Géraldine Maillet - Flammarion Jeunesse


Mouvant, agité, plein de ruptures et de contradictions, amusant, fatiguant c’est un journal intime qui est une belle réussite sur la préadolescence d’une jeune fille de 5ème prise dans de nombreux questionnements. D’abord celui de l’existence de son journal dont elle sent qu’il touche à sa fin. Elle veut donc être complète et tout lui confier… Le graphisme est très réussi et souligne l’aspect ludique, dubitatif, brouillon, incisif de la trame du récit. Cela rend tout très vivant. Nous allons d’abord découvrir les souvenirs des vacances en Sicile. Nine décrit ce qui lui reste d’expériences toutes neuves liées aux « différences ». Mais le coeur de l’histoire est la famille recomposée pouvant réunir jusqu’à quarante personnes ! Après un retour sur ses propres problèmes de transformations physiques, boutons, rougeurs… s’ensuit la chaine de soucis que peut procurer
à une préado une fratrie très élargie, compliquée encore par les générations anciennes qui perdurent : grands-mères, arrière-grand-mères…
L’alternance de la garde père/mère met en évidence le très fort attachement à ses géniteurs, combiné cependant avec le malaise né de l’éloignement de plus en plus patent des deux parents, surtout lorsqu’on aborde les problèmes financiers et les soucis du quotidien tels que l’achat de vêtements ou la répartition des charges qui incombent à l’un ou à l’autre. Ce n’est pas de tout repos. Petit, on est heureux mais par la suite qu’est-ce qu’être heureux? Que devenir dans la vie professionnelle? Tous les possibles sont évoqués en glissements successifs, portés par les divers langages que Nine utilise. Les peurs surgissent, ce ne sont plus celles de l’enfance: dormir dans le noir, avoir peur des insectes mais des peurs existentielles. Est ce que je serai aimée ? Est ce que j’aurai des enfants? Serai-je attirante?
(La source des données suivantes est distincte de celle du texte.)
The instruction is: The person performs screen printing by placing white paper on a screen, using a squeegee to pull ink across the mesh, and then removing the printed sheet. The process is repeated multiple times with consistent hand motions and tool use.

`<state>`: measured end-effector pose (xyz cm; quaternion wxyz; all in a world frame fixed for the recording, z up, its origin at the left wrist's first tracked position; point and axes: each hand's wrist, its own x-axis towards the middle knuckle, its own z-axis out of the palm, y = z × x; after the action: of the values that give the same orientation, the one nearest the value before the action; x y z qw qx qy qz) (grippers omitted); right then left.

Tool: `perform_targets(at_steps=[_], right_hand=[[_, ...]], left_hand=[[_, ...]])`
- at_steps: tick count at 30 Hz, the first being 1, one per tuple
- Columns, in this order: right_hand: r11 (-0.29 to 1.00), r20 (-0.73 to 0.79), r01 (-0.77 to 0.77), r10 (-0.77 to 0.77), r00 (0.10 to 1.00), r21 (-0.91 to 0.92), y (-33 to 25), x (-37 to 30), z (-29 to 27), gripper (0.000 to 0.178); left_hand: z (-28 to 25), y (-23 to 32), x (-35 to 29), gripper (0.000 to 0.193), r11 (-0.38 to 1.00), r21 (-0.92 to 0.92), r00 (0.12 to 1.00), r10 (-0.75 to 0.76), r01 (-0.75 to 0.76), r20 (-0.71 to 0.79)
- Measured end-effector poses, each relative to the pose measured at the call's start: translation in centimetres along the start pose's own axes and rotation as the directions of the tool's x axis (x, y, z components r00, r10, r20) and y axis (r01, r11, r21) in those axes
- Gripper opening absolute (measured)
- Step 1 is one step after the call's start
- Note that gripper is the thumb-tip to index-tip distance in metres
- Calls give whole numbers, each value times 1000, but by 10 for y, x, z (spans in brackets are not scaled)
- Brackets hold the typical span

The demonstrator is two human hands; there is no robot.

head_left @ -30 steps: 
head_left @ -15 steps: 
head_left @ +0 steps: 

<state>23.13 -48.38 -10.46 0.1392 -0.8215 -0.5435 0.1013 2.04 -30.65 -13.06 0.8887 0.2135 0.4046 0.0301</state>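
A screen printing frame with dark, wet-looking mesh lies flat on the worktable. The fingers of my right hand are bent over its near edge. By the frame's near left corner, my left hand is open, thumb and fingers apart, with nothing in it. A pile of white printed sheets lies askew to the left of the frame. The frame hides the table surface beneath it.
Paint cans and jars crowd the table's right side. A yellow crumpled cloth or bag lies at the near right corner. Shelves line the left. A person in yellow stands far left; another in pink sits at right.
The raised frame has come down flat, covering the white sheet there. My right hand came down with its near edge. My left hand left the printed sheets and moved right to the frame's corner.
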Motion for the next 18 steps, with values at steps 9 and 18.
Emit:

Je suis moche ! En arrière-plan subsistent les sensations fortes laissées par les aïeules, leurs jugements, voire la manière dont elles se parfument…Puis vient « l’adieu à mon petit journal adoré » car « Je me raconte sur Insta et j’ai déjà 147 abonnés »… Le livre reflète les problématiques actuelles et soulevées à cet âge.